1) Brand identification - We're seeing this now with the emergence of breweries and/or distilleries in association with a winery. This helps establish a brand for the winery and improves options for product portfolios. Now consumers can enjoy a glass of Pennsylvania wine or beer from the same place. That's unique! And it opens doors for visitors in terms of providing something for everyone.
2) Greater numbers in young adults interested in enology/viticulture - This has to be one of the most exciting things that I see happening to date. We now have several established co-ops or internships through Penn State's Food Science program that are teaching college students how to grow wine grapes or make wine. Students get incredible hands-on production experience and utilize opportunities to travel abroad, learning international wine growing. The best part of this is that many of these students want to return to Pennsylvania and help grow the industry. Additionally, students can continue their education through Harrisburg Area Community College's (HACC) Viticulture and Enology program, which is all online and designed to train/advance industry employees. This educational circle, from undergraduate through industry-based adult education, is bound to make huge changes in the industry as time progresses.

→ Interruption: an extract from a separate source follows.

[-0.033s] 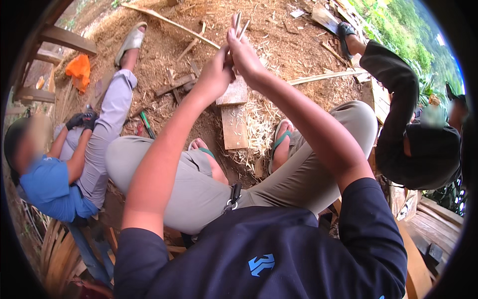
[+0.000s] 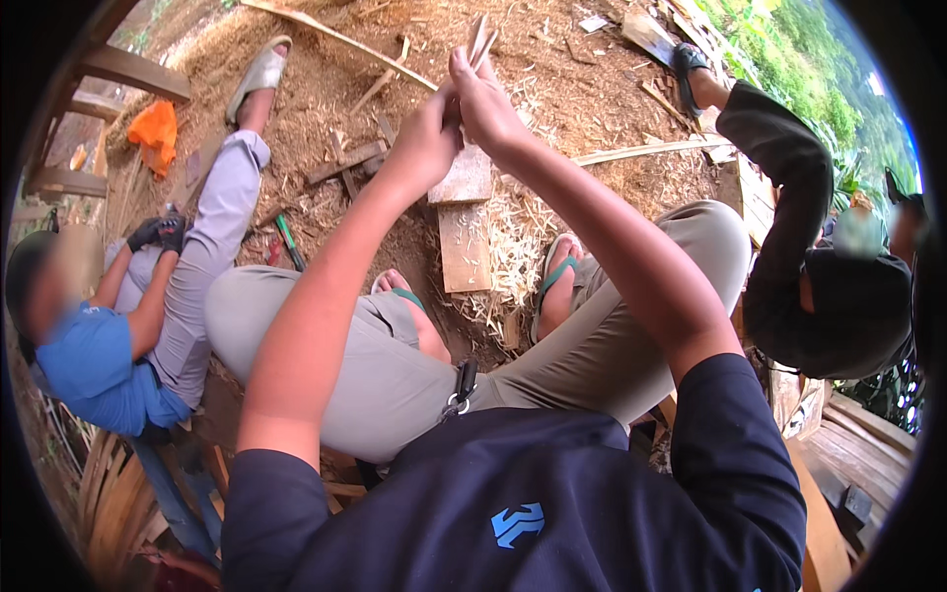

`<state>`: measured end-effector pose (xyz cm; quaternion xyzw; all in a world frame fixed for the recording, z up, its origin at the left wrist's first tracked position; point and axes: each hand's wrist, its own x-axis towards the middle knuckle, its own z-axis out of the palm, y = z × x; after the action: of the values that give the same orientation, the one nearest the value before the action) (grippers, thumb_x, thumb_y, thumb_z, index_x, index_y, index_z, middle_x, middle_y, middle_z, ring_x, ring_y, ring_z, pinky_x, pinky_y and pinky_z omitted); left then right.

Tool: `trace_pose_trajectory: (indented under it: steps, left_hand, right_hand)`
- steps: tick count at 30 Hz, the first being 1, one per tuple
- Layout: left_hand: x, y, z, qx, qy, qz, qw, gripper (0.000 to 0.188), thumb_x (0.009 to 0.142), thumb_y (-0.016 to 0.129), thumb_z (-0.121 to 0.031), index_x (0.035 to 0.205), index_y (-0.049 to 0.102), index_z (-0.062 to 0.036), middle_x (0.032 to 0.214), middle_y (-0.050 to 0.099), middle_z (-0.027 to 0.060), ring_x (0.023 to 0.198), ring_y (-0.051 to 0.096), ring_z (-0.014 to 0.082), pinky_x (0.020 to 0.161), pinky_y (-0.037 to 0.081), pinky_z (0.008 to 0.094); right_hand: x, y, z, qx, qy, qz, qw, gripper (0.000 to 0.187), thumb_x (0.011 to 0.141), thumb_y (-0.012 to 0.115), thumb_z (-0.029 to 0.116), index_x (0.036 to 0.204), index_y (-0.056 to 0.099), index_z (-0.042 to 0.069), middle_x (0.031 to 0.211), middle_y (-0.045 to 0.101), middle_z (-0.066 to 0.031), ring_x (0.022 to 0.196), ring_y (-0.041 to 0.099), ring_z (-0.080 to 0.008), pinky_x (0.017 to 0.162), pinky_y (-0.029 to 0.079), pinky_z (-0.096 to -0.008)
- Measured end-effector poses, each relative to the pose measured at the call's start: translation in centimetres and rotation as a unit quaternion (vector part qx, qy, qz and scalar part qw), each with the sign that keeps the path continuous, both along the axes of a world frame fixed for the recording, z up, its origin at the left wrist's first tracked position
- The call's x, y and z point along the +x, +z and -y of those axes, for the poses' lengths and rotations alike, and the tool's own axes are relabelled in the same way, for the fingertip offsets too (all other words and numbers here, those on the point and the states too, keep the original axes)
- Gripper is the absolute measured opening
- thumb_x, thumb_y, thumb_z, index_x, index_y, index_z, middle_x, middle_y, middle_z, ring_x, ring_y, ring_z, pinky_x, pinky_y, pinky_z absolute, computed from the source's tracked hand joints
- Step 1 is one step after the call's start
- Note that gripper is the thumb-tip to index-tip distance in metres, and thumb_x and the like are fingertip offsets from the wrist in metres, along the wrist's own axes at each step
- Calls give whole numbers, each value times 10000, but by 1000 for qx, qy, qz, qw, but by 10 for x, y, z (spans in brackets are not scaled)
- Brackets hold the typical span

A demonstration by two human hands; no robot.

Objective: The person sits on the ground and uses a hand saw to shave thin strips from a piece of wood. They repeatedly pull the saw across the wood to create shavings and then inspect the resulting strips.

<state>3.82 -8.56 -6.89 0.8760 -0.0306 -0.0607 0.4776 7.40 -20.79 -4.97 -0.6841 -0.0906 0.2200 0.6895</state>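
Observation:
Both my arms reach out ahead, and the hands meet over the wood-strewn ground. My right hand (image 2: 485, 107) is closed, and two thin, narrow pieces (image 2: 482, 41) stick out past its fingertips; whether they are sticks or parts of a tool I cannot tell. Pressed against its palm side, my left hand (image 2: 424, 146) is curled closed, and what lies inside is hidden. Just beneath the hands lies a pale wooden block (image 2: 462, 180), with a flat board (image 2: 464, 247) running from it toward me. Curled wood shavings (image 2: 518, 247) cover the ground beside the board.
A seated person in a blue shirt (image 2: 104, 370) with dark gloves is at left; another in dark clothes (image 2: 853, 306) sits at right. A green-handled tool (image 2: 290, 243), crossed wood scraps (image 2: 345, 163) and an orange cloth (image 2: 154, 136) lie left. Long wooden strips (image 2: 340, 41) lie ahead.
The two narrow pieces and the right fingertips have shifted a little; the pieces' tips now sit slightly higher and further right. Both hands remain together.

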Motion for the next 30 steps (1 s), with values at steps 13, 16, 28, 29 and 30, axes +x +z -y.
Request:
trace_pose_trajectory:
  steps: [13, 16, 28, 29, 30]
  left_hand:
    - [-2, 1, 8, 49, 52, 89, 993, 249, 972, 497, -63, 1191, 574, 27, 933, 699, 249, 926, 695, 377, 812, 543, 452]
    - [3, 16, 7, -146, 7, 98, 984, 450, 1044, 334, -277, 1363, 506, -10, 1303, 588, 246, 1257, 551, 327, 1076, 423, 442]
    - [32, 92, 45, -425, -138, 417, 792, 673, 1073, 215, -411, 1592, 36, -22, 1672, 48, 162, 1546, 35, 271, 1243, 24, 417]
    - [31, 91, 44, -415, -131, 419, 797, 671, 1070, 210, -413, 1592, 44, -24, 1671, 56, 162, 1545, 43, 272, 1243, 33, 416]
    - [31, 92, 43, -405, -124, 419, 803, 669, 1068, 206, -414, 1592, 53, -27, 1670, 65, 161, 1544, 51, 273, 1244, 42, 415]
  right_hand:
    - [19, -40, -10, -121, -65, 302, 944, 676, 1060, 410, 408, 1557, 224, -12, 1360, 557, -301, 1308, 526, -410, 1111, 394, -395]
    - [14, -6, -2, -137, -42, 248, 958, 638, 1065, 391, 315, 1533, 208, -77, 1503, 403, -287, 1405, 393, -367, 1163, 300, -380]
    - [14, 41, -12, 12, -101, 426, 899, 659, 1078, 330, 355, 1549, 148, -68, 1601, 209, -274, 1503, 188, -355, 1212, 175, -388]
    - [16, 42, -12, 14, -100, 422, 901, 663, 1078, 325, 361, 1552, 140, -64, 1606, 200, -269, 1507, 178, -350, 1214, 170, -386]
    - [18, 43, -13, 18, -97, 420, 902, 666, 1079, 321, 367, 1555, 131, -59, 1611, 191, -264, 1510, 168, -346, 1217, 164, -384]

3) Greater recognition in national and international wine competitions - This is equally exciting to see. Although we have a solid annual Farm Show Wine Competition and Pennsylvania Winery Association (PWA) Competition, more wineries are exploring competitions outside the borders of the state. This is fantastic! Not only does the recognition improve the state's reputation throughout the national wine industry, but it gets the name of Pennsylvania wines out there. It's quite impressive to see Pennsylvania wines rank in the top awards for these competitions (although I must say... well deserved).

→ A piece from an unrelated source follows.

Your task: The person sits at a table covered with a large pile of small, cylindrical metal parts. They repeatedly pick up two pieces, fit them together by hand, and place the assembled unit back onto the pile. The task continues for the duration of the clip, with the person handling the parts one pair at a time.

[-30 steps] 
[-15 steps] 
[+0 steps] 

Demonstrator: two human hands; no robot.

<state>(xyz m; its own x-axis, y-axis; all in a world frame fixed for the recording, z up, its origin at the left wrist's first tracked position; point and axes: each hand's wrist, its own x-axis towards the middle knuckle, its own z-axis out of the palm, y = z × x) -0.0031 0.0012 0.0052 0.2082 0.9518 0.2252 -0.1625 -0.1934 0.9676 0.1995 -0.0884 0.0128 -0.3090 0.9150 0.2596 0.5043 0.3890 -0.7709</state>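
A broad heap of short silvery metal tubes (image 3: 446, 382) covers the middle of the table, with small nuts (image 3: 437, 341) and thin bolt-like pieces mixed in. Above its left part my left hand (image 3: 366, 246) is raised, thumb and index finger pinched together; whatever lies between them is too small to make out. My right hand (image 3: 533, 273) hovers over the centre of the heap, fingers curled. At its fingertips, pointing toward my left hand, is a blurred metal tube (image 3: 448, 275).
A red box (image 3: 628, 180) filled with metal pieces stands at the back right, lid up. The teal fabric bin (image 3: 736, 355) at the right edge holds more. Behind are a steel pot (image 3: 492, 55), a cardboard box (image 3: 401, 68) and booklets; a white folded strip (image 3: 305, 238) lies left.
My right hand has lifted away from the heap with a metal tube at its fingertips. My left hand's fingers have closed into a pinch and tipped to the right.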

4) More awareness of local wines - With all of the publicity regarding the PLCB, it's hard to miss their recent move in adding more local wines to state stores. Currently, consumers only see (literally) a handful of Pennsylvania wines in the state stores. But with more selections that are going to be available in the state stores, the hope that Pennsylvania residents get a chance to try state-wide wines is exciting. I continue to encourage consumers to look up local wineries (you can do this easily on the PWA website: http://pennsylvaniawine.com/wineries). Most residents have a winery in their backyard! In addition to providing a local product, wineries are heavily involved in community-related activities and supporting local or national charities. Wineries also offer educational opportunities for consumers. More and more are offering night classes or activities for enthusiasts that want to learn more about wine or wine/food pairing.

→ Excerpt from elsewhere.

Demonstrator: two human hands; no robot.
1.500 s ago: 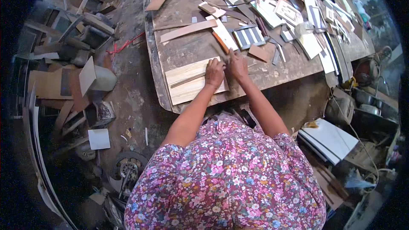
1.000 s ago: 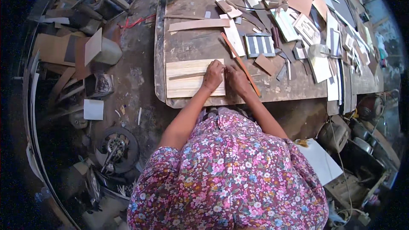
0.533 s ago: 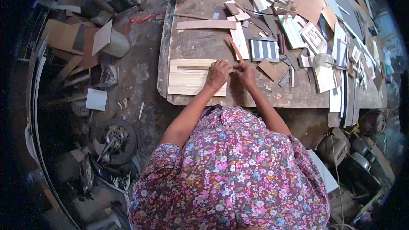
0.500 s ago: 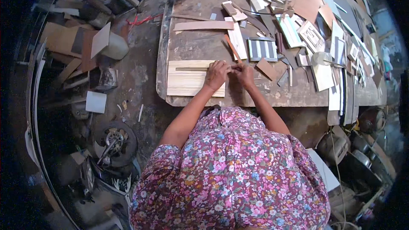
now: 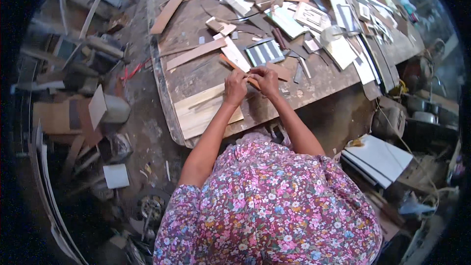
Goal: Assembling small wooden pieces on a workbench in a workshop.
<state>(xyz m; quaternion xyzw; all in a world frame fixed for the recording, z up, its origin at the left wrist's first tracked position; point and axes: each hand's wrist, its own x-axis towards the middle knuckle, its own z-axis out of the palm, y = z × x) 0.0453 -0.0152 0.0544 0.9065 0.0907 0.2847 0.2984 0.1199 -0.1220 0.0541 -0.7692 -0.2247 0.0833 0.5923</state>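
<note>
Fingertips [image 5: 244,74] of left hand [image 5: 235,89] and right hand [image 5: 268,81] gather at orange strip [image 5: 229,61].

Scrap pieces [image 5: 265,52]: obstacles beyond hands [image 5: 236,89]

A worn brown bench [image 5: 187,81] with a rounded near corner spreads toward twelve o'clock, light falling across its scuffed top and deep shadow lying under its near edge. The grimy dark floor [image 5: 153,130] shows toward nine, with a red cord [image 5: 131,71] at ten, brown sheets [image 5: 56,116] farther out at nine and a dim wheel [image 5: 150,207] between seven and eight. White panels [image 5: 380,159] lie between three and four.
</note>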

5) Improved education for winemakers - Perhaps this is slightly biased because this is what I do for a living, but I see more winemakers exploring educational opportunities to continue wine improvement. I always tell people that one is never done learning about wine. There is always something new to learn! Research is constantly on the cutting edge of new findings, and our winemakers now have several opportunities to take advantage of this information that is tailored towards Pennsylvania's wine industry. The Wine Marketing and Research Board now hosts an annual symposium on Pennsylvania grape/wine related research. Additionally, the Eastern Winery Exposition has emerged in Lancaster, PA in addition to the established Wineries Unlimited conference. These are huge educational opportunities for winemakers, cellar staff, researchers, and political leaders that are involved in the wine industry. If I think back 10 years ago, such opportunities were limited. This pretty much says: We have an established wine industry and we're here to stay. Let's move forward.